Ingredients that Matter for Japanese Clam Soup
As the recipe is so simple, I can’t stress enough that the quality of ingredients and attentions to details for cooking this soup do matter.
To begin with, use fresh clams. They are flavorful and succulent, make sure to de-grit clams so your soup won’t eat any sands or grits that might be off-putting. I have a detailed guide on how to de-grit clams (Japanese way). You’ll be surprised how much stuff come out from so-called “ready-to-use” clams you purchased from the store.

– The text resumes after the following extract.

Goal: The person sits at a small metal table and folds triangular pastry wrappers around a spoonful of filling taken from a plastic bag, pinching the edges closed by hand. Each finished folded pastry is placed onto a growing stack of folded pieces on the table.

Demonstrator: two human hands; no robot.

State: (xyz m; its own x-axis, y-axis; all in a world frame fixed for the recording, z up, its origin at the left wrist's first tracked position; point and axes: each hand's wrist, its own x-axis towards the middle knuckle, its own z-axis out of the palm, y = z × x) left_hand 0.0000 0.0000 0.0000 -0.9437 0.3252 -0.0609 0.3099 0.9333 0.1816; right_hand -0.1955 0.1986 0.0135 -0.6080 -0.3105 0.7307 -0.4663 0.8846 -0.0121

Other important ingredients are a small piece of kombu and a little splash of sake. The little piece of kombu has so much umami in there that you should extract the flavors slowly (pre-soaking and slowly heating up). Try tasting the soup before and after adding sake. Sake is made with fermented rice and it has umami and sweetness in there while masking the unwanted smell that sometimes accompanies seafood. After adding sake, don’t you feel the essence of the broth sharpens up? It’s a bit hard to describe, but the Japanese believe the magic in sake and the big difference it makes with a dish.
Japanese Clam Soup for Girls’ Day (Hinamatsuri)
As many of you already know, clam soup with clear broth is a signature dish to serve on Girl’s Day (Hinamatsuri), which is on March 3rd in Japan. The soup is usually served with Chirashi Sushi, a colorful sushi with ingredients scattered on top of seasoned sushi rice. Some sweets like Sakura Mochi and Hanami Dango are served as well. Please read more about this custom here.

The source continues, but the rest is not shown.